Goal of the exercise: Lines of the listing below that contain the string "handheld" are to be returned.

The data:
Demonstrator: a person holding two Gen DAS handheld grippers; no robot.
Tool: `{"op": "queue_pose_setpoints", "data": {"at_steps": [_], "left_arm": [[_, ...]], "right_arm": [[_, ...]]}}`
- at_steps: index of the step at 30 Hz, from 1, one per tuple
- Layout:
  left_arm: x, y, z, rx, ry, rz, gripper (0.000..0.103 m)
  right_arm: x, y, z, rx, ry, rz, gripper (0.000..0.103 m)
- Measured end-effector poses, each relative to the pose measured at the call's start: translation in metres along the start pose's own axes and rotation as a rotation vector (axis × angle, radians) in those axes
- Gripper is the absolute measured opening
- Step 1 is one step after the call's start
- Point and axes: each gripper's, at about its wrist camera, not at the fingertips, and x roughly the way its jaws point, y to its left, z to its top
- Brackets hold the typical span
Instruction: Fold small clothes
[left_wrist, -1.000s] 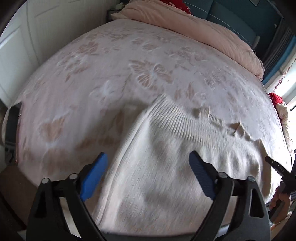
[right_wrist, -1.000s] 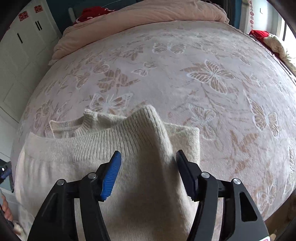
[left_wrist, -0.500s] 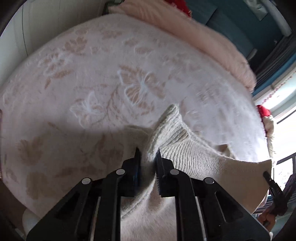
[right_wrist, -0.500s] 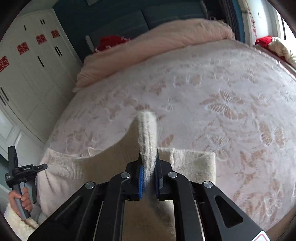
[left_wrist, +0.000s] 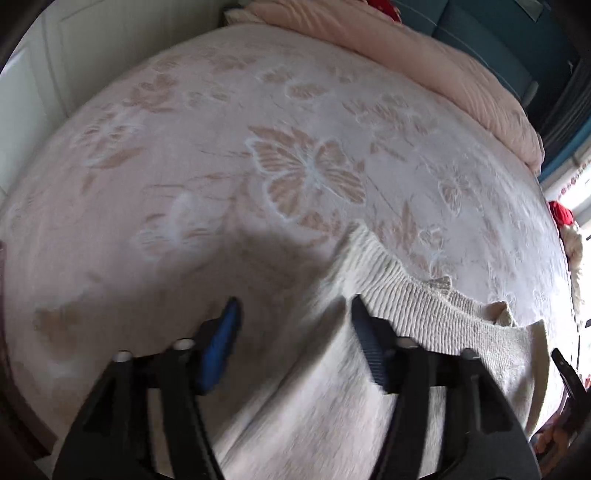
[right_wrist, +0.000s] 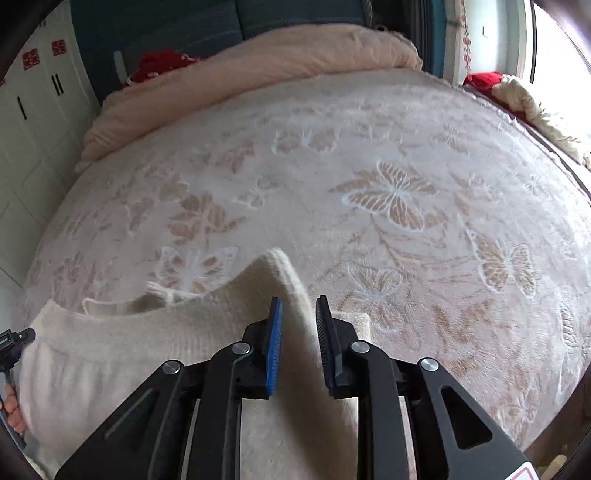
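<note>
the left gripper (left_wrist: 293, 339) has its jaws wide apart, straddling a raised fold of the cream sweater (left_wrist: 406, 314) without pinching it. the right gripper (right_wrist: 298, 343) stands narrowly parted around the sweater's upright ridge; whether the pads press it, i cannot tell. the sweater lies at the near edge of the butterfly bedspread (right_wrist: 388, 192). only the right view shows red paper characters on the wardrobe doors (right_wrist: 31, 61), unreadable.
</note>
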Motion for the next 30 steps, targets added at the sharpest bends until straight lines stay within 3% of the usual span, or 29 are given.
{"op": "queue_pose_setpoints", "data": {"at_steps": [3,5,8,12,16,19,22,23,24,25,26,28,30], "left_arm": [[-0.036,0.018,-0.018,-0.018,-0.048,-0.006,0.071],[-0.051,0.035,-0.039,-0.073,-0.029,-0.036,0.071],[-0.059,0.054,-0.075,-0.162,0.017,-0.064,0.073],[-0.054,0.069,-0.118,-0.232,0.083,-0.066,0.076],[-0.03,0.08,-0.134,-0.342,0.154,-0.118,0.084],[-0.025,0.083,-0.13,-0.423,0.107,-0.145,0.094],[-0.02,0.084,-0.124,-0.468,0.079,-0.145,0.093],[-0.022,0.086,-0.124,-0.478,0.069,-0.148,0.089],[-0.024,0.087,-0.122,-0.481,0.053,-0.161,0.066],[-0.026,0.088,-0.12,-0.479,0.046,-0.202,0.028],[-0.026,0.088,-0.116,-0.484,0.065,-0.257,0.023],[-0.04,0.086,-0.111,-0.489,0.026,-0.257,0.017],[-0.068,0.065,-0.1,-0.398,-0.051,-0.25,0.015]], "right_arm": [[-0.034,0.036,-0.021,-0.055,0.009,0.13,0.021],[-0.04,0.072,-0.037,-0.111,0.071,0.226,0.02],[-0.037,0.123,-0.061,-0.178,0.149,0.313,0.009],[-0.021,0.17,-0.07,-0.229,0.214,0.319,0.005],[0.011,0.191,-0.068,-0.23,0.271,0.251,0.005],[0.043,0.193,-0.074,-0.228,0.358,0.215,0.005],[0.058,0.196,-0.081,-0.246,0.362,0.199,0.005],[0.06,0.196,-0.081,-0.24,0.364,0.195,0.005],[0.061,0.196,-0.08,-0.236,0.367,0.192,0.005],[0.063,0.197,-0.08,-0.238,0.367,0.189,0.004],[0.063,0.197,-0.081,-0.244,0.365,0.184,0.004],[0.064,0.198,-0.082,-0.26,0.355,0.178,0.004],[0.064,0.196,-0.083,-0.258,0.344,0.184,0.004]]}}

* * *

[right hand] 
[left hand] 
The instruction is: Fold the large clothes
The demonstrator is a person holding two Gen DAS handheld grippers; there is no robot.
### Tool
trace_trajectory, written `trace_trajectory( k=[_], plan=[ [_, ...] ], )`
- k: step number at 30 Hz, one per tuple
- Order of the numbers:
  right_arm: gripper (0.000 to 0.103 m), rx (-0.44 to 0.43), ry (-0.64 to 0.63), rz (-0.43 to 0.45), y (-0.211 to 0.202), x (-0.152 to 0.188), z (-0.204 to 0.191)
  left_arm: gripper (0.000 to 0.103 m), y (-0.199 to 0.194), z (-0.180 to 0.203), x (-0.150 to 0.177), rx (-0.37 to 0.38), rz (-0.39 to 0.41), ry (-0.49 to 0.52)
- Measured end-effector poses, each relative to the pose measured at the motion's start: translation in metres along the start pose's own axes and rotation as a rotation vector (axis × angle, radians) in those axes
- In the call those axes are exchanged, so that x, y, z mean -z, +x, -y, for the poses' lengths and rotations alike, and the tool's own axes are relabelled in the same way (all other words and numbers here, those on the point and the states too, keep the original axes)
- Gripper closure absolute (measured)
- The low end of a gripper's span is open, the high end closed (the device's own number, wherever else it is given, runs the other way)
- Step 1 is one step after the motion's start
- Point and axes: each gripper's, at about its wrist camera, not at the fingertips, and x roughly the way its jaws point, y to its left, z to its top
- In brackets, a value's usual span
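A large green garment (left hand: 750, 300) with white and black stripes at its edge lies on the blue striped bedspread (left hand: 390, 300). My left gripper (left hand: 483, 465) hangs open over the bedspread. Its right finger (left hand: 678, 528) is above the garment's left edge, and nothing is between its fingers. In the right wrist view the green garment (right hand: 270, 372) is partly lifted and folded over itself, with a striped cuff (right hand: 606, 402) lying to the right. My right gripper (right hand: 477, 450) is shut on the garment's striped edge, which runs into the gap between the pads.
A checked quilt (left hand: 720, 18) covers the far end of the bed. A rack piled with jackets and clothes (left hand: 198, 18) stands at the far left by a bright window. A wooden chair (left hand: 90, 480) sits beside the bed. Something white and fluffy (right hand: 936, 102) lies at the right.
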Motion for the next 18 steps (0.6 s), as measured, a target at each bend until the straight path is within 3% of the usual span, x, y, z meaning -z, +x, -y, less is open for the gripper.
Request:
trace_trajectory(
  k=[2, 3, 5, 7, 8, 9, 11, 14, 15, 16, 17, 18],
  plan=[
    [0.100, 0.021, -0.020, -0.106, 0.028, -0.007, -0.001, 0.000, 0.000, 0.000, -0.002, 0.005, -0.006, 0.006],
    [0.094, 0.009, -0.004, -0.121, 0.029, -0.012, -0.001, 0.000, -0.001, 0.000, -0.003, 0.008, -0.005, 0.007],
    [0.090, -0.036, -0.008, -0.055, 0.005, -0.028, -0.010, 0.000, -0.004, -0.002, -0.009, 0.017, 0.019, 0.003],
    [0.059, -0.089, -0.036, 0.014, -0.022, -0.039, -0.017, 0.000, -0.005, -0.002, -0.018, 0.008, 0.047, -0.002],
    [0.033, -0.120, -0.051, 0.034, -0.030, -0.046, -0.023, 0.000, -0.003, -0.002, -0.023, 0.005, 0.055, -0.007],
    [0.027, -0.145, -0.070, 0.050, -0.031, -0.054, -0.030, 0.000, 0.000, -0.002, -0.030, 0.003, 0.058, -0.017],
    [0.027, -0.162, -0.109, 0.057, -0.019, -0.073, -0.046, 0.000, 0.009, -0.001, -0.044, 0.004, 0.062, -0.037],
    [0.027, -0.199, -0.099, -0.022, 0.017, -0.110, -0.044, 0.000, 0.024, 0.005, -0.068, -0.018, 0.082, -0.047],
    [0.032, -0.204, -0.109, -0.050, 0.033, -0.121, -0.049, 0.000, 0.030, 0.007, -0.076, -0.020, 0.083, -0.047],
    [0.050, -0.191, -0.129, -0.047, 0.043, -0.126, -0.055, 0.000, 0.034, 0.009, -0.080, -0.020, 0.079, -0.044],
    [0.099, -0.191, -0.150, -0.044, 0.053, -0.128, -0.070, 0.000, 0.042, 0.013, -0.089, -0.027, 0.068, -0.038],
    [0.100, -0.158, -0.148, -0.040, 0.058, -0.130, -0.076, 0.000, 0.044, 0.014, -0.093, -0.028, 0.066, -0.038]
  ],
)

Result:
Demonstrator: a person holding two Gen DAS handheld grippers; no robot.
The demonstrator is a person holding two Gen DAS handheld grippers; there is no robot.

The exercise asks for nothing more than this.